Behind the bar, Lacey pulled out a mic they kept back there for just these sorts of occasions. “This round is on me! I’m gonna be a grandma again!”
Cheers for the free drinks. Cheers for Ava and Eli’s parenthood. Cheers for Lacey saying she was a grandma when she really wasn’t either of their parent. I couldn’t help it. I turned to Georgie who’d been standing next to me the whole time and hugged her, picking her up off her toes and hugging tight.
It was such good news.
Georgie didn’t even resist; she just hugged me back.
But then I realized whom I was hugging and set her back down. She brushed at her star-spangled dress and moved away toward Ava and Eli and the crowd who was clapping them on their backs and hugging them.
Ben and the band sang a cover of “Life Changes” by Thomas Rhett, which was such a perfect reflection of this moment, while Brady quietly disappeared down the hall to the back door and the dark SUVs, heading on to Phoenix.
The air felt jubilant, because it was.
♫ ♫ ♫
It was late, but everyone was still wired by the time we got back to the house after closing down the bar. We made our way down to the firepit with a bottle of champagne and the fixings for s’mores.
Truck raised his glass and said, “Here’s to having a little Eli running around in less than a year. May he have all of his mother’s spunk and none of his father’s grumpiness.”
“Asswipe,” Eli griped, but he was grinning. He hadn’t really stopped since Ava had broken the news at the bar.
“You aren’t going to be able to continue to cuss like that anymore,” I said, smiling. “You’re going to be just like me, modifying your language.”
“Why are you modifying your language?” Truck asked.
“Dude. Politics. Can’t run my mouth on TV.”
“I can’t believe you actually think you’re going to get elected,” Truck said, picking up where he’d left off earlier in his harassment of my goals.
“I’d vote for him,” Ava defended me.
“It’s slightly frightening,” Eli responded.
“It’s frightening that I’d vote for your friend?” Ava asked.
Eli shook his head. “No. Yes. Just the thought of Macauley here running our country.”
I stuck my hand to my chest. “That hurts.”
“Convince us then,” Georgie said, joining the conversation for the first time. “Tell us one thing you’re going to do.”
“Save the planet. World peace. Solve the hunger crisis.”
Everyone laughed, but I didn’t.
“You sound like you should be onstage at the Miss America competition,” Georgie said.
It hurt just a bit, but it was true that my statements were simple. Maybe even bordering on the ridiculous. Preposterous. Immature. And that was all on me, because I’d always joked about it with my friends. I’d teased about my plans and about sowing my oats before becoming the family man who was needed to run for office. I hadn’t meant it to sound so calculating. Yet, it was. There was more to it than just that. More to me. I didn’t want to run for office for the power or the glory. I wanted to run for office to make a damn difference. I might not have had the full plan yet, but I knew we could get there as a nation.

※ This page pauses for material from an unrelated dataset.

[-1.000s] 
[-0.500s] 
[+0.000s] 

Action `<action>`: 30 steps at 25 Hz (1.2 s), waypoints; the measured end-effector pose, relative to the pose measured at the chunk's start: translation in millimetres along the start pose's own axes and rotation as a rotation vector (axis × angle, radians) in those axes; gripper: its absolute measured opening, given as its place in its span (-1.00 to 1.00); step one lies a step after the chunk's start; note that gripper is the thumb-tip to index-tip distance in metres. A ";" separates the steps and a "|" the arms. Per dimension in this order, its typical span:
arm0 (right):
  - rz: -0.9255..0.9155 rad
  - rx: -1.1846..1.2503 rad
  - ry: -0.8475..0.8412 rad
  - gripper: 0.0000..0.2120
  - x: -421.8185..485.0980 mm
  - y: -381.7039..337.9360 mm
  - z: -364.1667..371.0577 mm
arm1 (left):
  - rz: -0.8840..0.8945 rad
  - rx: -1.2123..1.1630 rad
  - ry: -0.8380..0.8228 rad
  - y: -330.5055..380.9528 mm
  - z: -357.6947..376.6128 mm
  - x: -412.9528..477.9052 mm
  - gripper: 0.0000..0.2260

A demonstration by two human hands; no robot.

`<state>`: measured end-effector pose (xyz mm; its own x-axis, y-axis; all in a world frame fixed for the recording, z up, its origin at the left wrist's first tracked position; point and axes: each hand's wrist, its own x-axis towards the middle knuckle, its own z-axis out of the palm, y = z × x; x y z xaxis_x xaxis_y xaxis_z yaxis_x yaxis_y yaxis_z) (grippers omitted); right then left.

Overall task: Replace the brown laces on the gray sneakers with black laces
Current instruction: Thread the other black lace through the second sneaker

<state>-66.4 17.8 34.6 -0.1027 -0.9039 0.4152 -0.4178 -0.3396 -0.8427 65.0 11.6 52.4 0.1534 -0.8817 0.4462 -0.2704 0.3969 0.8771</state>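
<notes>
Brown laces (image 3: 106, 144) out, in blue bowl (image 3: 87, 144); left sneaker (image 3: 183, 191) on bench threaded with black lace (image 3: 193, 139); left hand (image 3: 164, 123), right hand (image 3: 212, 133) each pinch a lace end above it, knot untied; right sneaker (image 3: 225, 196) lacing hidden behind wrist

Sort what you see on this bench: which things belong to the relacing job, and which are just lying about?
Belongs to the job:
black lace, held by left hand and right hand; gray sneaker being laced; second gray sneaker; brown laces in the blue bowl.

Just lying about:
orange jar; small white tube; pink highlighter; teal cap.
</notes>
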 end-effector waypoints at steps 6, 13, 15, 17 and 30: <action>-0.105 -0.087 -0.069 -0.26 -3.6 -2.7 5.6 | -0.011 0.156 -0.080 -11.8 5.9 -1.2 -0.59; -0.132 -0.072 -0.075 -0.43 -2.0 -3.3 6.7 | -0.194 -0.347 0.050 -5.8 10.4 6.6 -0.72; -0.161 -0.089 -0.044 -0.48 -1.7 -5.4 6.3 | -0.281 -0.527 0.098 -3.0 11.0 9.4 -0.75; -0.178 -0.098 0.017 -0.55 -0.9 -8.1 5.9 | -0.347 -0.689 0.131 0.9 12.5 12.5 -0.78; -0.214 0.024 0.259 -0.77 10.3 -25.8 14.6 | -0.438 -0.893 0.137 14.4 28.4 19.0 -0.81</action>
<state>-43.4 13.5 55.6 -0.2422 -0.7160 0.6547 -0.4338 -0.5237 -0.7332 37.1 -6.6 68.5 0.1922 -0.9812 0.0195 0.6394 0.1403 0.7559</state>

Georgie seemed to sense my emotions, because she said, “Weren’t you already out there saving the world in the Navy?”
“It isn’t the same.”
“Now wait a minute―” Truck said just as Eli added, “It is.”
“Come on. You both know I don’t mean to say that serving in the military isn’t a great way to make a difference. I’m just saying we need more than that. We need someone in government who can pull everyone’s heads out of their as―buttocks, so we can work together instead of separately.”
“I can’t believe you have that much faith in our country,” Truck said.
“No politics,” Eli chimed in before Truck or I could get riled up over anything. “You’re never supposed to talk politics or religion with friends.”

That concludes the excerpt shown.